Open utterances-bot opened 3 years ago

utterances-bot commented 3 years ago

Awaited

This project is aimed at helping you better understand how the type system works, writing your own utilities, or just having fun with the challenges.

https://ghaiklor.github.io/type-challenges-solutions/en/easy-awaited.html

dvlden commented 3 years ago

I did this one many times and tried a couple of different variations to it. I believe we could improve this even further, to warn us if we pass something other than a Promise.

With that said, if we were to improve it with that safety implemented, we would not return T.

Here's my suggestion:

type Awaited<T extends Promise<any>> = T extends Promise<infer R> ? R : never;

So now if we were to do something like:

type Inferred = Awaited<'string'>;
//                       ^ Type 'string' does not satisfy the constraint 'Promise<any>'.

I learned this from Maciej Sikora, so credits to him!

ghaiklor commented 3 years ago

@dvlden true, by using generic constraints we can narrow the expected type to not allow anything but Promise.

I was thinking from the different angle, when solving the challenge. I thought, why not to return input type as is if it was not a promise. Like, the result is already there and we don't need to wait for it.

For others, if you want to narrow the input type to be only a Promise then follow @dvlden solution. If you want to optionally unwrap the promise then don't add a constraint.

pragmasoft-ua commented 2 years ago

The solution originally provided

type Awaited<T> = T extends Promise<infer R> ? R : T;

does not satisfy the following two tests:

Expect<Equal<MyAwaited<Z>, string | number>>, //recursion

and the one which expects error:

// @ts-expect-error type error = MyAwaited<number> (Also, the type in solution is misnamed, it has to be MyAwaited, not Awaited)
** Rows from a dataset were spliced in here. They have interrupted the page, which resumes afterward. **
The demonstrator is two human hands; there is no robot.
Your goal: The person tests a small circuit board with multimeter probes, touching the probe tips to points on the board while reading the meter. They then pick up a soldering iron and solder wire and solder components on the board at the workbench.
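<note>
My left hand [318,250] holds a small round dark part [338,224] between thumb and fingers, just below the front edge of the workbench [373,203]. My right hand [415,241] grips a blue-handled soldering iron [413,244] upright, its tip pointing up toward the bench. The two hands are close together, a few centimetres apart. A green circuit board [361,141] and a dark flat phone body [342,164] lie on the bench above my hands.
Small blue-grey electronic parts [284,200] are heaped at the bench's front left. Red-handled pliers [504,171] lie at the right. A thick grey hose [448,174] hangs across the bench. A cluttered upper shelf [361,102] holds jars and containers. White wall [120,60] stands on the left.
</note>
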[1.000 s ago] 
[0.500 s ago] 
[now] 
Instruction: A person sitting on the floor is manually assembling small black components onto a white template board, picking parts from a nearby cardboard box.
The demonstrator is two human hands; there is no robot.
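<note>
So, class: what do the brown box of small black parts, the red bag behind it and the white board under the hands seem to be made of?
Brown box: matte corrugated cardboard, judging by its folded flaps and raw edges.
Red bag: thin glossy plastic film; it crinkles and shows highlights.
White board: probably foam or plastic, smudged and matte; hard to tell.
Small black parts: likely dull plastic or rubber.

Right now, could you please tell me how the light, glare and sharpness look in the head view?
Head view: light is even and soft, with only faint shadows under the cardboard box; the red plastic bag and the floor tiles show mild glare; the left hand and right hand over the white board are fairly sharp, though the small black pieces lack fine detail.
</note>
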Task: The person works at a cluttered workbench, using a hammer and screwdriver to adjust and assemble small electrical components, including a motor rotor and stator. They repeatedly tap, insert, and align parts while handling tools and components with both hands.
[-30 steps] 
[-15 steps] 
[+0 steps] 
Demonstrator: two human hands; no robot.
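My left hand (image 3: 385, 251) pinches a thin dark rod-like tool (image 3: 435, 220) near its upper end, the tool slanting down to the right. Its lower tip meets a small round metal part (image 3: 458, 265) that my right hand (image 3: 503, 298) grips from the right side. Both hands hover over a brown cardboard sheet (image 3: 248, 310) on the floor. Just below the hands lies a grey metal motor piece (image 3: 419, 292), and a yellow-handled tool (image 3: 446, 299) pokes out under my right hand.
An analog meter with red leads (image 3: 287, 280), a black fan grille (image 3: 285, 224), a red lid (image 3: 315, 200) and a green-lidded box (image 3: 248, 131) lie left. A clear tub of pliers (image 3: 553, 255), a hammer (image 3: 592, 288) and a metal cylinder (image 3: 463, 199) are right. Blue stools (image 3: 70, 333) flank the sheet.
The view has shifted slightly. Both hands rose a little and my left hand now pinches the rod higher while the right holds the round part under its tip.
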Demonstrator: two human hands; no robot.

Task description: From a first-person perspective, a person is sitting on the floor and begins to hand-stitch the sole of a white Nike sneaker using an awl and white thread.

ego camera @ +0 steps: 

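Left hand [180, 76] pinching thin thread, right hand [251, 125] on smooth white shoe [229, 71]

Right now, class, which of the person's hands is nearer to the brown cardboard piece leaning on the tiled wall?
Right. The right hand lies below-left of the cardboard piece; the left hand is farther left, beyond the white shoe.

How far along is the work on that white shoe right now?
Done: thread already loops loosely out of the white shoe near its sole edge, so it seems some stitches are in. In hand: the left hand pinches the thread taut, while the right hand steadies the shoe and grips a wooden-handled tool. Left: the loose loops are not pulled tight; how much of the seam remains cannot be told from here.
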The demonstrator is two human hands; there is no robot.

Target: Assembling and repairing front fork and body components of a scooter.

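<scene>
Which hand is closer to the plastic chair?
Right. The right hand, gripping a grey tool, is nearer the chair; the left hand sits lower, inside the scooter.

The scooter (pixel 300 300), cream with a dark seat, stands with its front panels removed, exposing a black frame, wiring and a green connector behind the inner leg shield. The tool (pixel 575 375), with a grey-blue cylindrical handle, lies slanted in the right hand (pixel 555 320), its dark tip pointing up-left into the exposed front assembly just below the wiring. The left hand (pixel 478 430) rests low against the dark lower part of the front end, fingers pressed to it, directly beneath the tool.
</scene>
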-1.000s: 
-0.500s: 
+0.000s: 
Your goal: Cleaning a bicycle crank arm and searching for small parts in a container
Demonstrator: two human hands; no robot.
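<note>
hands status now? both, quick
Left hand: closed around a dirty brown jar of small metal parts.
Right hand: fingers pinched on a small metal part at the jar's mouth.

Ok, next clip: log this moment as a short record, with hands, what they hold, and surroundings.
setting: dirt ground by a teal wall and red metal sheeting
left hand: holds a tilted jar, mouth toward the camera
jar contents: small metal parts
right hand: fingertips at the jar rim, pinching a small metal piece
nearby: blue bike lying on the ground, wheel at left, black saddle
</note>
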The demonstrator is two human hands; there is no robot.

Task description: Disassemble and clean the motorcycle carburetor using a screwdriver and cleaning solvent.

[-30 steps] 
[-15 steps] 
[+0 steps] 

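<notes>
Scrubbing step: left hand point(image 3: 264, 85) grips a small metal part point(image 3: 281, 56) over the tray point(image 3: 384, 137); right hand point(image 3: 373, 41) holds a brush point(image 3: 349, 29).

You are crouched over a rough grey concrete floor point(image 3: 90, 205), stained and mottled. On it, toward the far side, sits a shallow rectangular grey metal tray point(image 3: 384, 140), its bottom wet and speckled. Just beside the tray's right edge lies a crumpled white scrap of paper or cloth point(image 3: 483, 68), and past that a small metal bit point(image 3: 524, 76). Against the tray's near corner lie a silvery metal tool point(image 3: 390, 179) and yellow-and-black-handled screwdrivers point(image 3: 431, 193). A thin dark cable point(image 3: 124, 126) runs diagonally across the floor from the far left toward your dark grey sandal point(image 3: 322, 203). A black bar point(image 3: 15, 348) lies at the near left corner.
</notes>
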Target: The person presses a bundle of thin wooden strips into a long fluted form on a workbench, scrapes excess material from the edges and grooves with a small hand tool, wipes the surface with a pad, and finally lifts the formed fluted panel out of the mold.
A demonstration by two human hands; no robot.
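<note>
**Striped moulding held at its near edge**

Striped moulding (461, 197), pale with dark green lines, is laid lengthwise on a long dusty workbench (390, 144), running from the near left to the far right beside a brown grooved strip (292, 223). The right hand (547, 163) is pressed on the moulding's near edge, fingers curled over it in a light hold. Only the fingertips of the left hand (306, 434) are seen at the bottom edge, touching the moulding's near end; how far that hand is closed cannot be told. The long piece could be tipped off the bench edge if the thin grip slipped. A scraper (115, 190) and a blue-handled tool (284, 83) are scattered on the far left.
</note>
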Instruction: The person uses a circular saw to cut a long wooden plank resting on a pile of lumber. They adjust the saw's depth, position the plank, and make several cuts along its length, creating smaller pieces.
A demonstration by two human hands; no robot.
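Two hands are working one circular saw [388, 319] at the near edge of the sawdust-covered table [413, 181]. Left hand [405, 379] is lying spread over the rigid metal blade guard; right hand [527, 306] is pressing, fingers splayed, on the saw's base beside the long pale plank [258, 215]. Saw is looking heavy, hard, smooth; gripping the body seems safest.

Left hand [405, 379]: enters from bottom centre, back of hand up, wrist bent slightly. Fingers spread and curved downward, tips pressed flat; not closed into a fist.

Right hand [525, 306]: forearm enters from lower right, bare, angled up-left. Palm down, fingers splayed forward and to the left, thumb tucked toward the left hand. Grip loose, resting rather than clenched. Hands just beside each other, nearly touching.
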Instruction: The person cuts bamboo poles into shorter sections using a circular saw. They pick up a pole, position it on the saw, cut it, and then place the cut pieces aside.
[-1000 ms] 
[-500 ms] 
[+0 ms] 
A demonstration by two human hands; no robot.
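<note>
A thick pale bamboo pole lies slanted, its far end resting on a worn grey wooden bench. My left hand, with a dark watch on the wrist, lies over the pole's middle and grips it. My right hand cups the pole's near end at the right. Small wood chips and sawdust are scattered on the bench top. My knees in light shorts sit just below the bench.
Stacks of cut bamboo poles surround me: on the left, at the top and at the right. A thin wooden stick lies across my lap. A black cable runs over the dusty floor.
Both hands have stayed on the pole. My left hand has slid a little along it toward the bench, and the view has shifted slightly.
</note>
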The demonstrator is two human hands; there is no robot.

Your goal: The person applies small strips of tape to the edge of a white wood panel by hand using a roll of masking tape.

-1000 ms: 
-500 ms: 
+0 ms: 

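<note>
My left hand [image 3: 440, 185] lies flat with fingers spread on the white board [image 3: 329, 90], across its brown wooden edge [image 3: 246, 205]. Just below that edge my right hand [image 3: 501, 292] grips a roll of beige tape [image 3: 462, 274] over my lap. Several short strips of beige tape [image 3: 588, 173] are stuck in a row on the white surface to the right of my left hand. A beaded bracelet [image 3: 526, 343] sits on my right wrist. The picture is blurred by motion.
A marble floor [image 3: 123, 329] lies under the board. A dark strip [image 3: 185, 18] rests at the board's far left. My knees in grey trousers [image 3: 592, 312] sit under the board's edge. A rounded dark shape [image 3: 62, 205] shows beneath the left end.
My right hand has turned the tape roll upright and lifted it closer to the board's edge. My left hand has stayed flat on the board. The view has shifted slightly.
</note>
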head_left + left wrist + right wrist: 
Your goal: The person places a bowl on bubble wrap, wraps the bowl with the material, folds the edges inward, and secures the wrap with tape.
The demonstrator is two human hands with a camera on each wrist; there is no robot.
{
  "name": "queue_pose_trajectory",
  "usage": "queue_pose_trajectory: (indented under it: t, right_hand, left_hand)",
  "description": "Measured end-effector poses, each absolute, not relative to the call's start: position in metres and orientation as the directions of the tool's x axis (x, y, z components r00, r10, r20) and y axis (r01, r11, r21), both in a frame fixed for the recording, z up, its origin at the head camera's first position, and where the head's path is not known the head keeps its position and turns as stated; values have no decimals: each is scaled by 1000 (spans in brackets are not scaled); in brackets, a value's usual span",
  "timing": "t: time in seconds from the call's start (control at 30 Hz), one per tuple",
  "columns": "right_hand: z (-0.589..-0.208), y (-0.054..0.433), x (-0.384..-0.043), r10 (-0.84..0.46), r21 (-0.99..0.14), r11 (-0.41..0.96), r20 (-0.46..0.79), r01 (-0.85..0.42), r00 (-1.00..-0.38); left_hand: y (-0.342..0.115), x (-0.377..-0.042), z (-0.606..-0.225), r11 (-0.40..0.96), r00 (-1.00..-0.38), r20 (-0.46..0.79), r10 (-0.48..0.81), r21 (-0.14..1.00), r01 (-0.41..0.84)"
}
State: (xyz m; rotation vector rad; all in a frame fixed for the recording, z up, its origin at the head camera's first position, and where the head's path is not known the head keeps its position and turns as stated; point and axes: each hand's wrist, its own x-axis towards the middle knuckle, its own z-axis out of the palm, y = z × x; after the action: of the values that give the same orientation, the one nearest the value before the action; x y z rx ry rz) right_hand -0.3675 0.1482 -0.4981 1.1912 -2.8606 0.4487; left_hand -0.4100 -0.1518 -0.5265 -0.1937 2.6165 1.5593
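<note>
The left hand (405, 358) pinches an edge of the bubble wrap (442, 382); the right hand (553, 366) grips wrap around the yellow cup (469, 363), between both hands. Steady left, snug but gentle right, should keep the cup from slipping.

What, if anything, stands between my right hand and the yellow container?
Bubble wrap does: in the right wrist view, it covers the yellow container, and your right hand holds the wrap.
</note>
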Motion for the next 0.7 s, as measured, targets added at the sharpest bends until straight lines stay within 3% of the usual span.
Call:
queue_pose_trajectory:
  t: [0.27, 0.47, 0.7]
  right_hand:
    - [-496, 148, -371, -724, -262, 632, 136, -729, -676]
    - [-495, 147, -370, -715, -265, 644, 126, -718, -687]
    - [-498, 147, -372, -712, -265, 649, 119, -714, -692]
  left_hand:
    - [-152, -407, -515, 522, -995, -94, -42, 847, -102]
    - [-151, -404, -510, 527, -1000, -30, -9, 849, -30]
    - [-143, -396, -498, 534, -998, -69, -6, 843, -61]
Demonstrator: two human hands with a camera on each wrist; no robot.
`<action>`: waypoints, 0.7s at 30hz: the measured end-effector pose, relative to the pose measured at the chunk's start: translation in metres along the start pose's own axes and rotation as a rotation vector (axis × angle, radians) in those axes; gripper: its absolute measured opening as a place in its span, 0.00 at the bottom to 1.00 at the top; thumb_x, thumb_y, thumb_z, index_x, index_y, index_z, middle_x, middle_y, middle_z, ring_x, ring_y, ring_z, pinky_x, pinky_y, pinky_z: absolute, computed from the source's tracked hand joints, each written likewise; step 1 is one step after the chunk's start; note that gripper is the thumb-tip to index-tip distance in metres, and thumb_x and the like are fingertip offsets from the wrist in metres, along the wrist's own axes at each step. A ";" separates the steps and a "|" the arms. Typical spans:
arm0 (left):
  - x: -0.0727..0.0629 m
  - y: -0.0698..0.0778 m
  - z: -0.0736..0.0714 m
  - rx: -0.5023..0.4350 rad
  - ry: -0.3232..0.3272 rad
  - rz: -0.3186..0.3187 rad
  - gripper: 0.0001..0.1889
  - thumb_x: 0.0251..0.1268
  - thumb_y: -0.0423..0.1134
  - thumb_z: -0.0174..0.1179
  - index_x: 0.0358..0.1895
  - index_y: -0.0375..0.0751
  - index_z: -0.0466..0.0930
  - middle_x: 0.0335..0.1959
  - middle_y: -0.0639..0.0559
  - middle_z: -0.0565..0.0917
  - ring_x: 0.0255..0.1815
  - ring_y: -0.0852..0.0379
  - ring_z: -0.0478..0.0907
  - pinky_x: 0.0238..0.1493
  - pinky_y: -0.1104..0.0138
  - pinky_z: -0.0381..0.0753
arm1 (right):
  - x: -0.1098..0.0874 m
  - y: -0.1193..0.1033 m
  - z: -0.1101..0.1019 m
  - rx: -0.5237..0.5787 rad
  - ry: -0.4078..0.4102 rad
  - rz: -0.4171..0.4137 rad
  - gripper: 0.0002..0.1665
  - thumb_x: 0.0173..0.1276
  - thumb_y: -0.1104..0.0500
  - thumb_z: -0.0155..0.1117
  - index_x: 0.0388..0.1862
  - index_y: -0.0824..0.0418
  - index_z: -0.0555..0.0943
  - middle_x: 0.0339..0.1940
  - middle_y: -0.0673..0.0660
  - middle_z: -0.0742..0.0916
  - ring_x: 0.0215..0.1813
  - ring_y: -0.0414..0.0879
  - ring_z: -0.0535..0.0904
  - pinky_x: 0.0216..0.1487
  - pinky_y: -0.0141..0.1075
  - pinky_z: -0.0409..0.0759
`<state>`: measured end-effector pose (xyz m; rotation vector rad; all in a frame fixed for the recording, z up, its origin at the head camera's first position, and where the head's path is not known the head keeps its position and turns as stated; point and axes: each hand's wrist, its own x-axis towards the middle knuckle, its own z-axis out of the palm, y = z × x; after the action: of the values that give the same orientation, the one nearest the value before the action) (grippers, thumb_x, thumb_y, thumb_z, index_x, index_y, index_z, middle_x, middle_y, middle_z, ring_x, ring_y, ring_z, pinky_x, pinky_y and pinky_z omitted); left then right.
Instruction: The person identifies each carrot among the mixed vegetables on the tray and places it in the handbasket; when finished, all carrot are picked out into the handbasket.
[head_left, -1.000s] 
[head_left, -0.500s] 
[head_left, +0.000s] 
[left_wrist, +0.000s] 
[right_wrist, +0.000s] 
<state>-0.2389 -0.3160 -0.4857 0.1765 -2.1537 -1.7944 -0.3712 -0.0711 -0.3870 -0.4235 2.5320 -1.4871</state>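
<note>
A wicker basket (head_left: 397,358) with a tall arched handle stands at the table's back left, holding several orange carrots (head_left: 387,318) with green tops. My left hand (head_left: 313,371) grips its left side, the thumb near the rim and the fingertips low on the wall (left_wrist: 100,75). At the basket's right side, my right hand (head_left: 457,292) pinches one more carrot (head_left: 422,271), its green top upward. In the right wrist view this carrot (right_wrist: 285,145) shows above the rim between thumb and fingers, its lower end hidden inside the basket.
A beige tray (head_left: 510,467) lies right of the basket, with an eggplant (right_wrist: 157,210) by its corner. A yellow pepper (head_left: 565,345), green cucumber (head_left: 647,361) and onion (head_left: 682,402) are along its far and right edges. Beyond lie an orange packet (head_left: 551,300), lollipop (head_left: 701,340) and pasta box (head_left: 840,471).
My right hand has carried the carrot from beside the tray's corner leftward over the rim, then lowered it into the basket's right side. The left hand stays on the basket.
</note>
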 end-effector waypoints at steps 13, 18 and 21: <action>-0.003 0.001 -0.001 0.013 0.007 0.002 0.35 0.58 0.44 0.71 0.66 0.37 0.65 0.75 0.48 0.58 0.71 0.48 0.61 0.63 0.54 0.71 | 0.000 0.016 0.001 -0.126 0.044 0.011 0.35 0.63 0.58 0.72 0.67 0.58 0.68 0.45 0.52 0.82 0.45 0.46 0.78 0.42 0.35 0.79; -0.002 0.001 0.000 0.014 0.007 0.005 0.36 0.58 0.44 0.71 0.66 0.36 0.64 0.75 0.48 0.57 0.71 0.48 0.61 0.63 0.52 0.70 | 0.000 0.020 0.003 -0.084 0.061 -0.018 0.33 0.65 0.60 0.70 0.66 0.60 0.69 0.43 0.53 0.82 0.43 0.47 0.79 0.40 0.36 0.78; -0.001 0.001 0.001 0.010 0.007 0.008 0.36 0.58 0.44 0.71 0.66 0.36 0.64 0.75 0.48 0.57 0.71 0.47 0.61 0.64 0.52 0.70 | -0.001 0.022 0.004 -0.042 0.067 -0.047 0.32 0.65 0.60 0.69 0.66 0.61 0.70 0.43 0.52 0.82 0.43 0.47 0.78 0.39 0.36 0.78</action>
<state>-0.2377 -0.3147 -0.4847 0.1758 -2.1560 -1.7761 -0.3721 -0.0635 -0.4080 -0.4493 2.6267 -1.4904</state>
The correct solution, which satisfies both these tests, as well as deeper recursion levels is the following:

type MyAwaited<P extends Promise<unknown>> = P extends Promise<infer T> ? T extends Promise<unknown> ? MyAwaited<T> : T : P

ghaiklor commented 2 years ago

@pragmasoft-ua seems like they have added more tests to the challenge. Can you elaborate why the T extends Promise<unknown> check? It seems to me that we could just recursively call the type itself, no?

pragmasoft-ua commented 2 years ago

Can you elaborate why the T extends Promise<unknown> check? It seems to me that we could just recursively call the type itself, no?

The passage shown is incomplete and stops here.